2015/05/13

シロイヌナズナの世代をこえるDNAメチル化はゲノムワイドの負のフィードバックで制御される。

育種遺伝研究部門・角谷研究室

Genome-wide negative feedback drives transgenerational DNA methylation dynamics in Arabidopsis.

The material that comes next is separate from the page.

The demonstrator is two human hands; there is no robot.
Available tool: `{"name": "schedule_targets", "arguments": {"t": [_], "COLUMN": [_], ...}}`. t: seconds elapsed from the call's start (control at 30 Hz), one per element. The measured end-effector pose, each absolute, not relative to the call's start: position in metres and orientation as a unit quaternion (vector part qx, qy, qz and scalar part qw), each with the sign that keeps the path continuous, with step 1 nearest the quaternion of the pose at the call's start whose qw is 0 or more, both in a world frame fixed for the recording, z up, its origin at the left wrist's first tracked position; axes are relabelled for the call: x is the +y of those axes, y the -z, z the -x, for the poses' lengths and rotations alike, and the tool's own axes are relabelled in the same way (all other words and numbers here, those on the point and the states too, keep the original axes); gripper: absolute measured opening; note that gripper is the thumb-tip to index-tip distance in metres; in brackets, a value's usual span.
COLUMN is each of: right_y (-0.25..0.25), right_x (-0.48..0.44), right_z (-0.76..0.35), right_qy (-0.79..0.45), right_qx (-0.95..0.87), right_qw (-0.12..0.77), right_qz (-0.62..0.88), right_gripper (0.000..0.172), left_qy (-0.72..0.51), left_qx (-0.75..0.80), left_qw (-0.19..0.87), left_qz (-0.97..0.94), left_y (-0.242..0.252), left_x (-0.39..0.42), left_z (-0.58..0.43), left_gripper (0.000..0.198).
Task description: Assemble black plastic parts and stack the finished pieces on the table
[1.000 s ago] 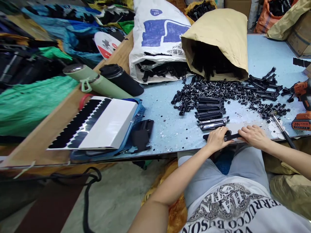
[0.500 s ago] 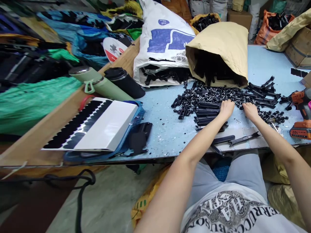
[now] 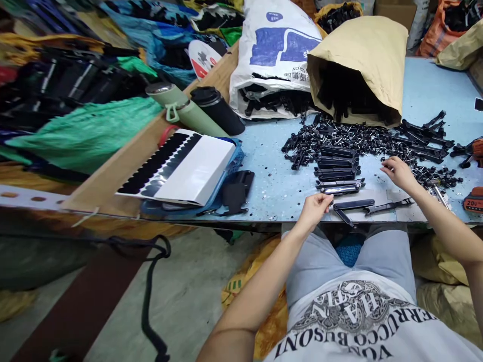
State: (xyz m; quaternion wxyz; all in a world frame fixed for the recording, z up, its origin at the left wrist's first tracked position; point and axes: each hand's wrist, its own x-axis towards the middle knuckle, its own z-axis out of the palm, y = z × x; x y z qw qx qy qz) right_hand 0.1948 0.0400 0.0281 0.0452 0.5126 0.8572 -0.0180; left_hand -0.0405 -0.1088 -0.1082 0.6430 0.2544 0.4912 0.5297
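My left hand (image 3: 316, 210) is at the table's front edge with thumb and fingers pinched together; whatever is between them is too small to make out. Beside it lies a hinged pair of flat black bars (image 3: 353, 204), and a second jointed black piece (image 3: 390, 207) rests to their right. My right hand (image 3: 399, 172) is closed in a pinch over the table, at the near side of a pile of small black-headed screws (image 3: 362, 141). A small dark bit shows at its fingertips, unclear in kind. A row of black bar-shaped parts (image 3: 337, 163) lies between the hands.
Behind the pile, a brown paper sack (image 3: 362, 45) and a white woven sack (image 3: 271, 50) lie open with black parts inside. An orange cordless drill (image 3: 476, 198) is at the right edge. Left are a green flask (image 3: 199, 113), a black cup (image 3: 221, 110) and a white box (image 3: 196, 168).
My left hand has moved from the pile toward me and left, to the table's front edge. My right hand has drawn slightly back from the pile. The view has shifted left.
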Motion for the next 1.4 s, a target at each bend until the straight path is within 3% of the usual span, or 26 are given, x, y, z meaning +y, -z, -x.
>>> {"name": "schedule_targets", "arguments": {"t": [0.2, 0.4, 0.57, 0.87, 0.97, 1.07, 1.2, 1.4], "right_y": [-0.048, -0.055, -0.048, -0.037, -0.032, -0.018, 0.013, 0.037], "right_x": [0.004, -0.025, -0.032, -0.042, -0.048, -0.057, -0.065, -0.071], "right_z": [-0.177, -0.170, -0.170, -0.173, -0.171, -0.152, -0.125, -0.118], "right_qy": [0.119, 0.208, 0.173, 0.085, 0.050, 0.066, 0.124, 0.087], "right_qx": [0.861, 0.845, 0.875, 0.914, 0.933, 0.954, 0.958, 0.951], "right_qw": [-0.010, 0.062, 0.107, 0.213, 0.188, 0.133, 0.123, 0.134], "right_qz": [-0.495, -0.490, -0.440, -0.335, -0.302, -0.259, -0.227, -0.263], "right_gripper": [0.031, 0.024, 0.019, 0.030, 0.036, 0.042, 0.046, 0.048], "left_qy": [-0.502, -0.483, -0.471, -0.436, -0.441, -0.353, -0.235, -0.223], "left_qx": [0.488, 0.516, 0.554, 0.569, 0.628, 0.693, 0.698, 0.682], "left_qw": [0.662, 0.623, 0.520, 0.539, 0.476, 0.407, 0.406, 0.386], "left_qz": [-0.268, -0.335, -0.448, -0.442, -0.430, -0.480, -0.541, -0.581], "left_y": [0.108, 0.105, 0.102, 0.107, 0.099, 0.087, 0.078, 0.086], "left_x": [-0.106, -0.110, -0.113, -0.113, -0.133, -0.157, -0.166, -0.160], "left_z": [0.041, 0.038, 0.040, 0.042, 0.036, 0.018, -0.007, -0.009], "left_gripper": [0.046, 0.036, 0.027, 0.036, 0.034, 0.036, 0.035, 0.031]}}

Tasuku Ito, Yoshiaki Tarutani, Taiko Kim To, Mohamed Kassam, Evelyne Duvernois-Berthet, Sandra Cortijo, Kazuya Takashima, Hidetoshi Saze, Atsushi Toyoda, Asao Fujiyama, Vincent Colot, Tetsuji Kakutani PLoS Genetics Published: April 22, 2015 DOI:10.1371/journal.pgen.1005154

DNAメチル化はトランスポゾンや遺伝子の活性制御に重要です。植物においてはDNAメチル化の有無が世代をこえて継承されます。しかしながら世代をこえて継承されるDNAメチル化パターンの動態を制御する機構はほとんどわかっていませんでした。シロイヌナズナのクロマチンリモデリング因子DDM1(Decrease in DNA methylation)をコードする遺伝子の変異体では、トランスポゾンや反復配列のDNAメチル化が低下し、数世代後にはさまざまな発生異常が観察されます。今回、全ゲノムのDNAメチル化を調べることで、ddm1変異がゲノム全体でのDNAメチル化低下とともに数百の座でDNAメチル化の上昇を引き起こすことがわかりました。DNAメチル化低下はddm1変異体の1世代目から観察されますが、メチル化上昇の効果はddm1の1世代目ではあらわれず、数世代後においてのみ観察されます。さらに、DNAメチル化の減少した染色体を野生型下に導入すると、これが数世代後にはトランスにDNAメチル化上昇を引き起こしました。これらの結果は、世代をこえてゲノム全体のDNAメチル化を制御する負のフィードバックの存在を示します。この機構はゲノム中に一定の割合でDNAメチル化された領域を「分化」させるのに重要と考えられます。

本研究は、新領域融合研究センターの生命システムプロジェクトの支援で藤山研究室との共同研究として行われました。

Figure1

(パネルA)ddm1変異体における異所的シトシンメチル化上昇。9世代目(9G)のddm1変異体でメチル化が蓄積しています。このような異所的DNAメチル化上昇は1世代目(1G)ではみられません。また、野生型個体にddm1由来の染色体を多量に導入した系統(epiRIL98)でも異所的メチル化がみられます。

(パネルB)同様の現象は数百の遺伝子座で再現性よくみられます。4系統の1Gおよび9G ddm1で、異所的メチル化を示した遺伝子の数を示しました。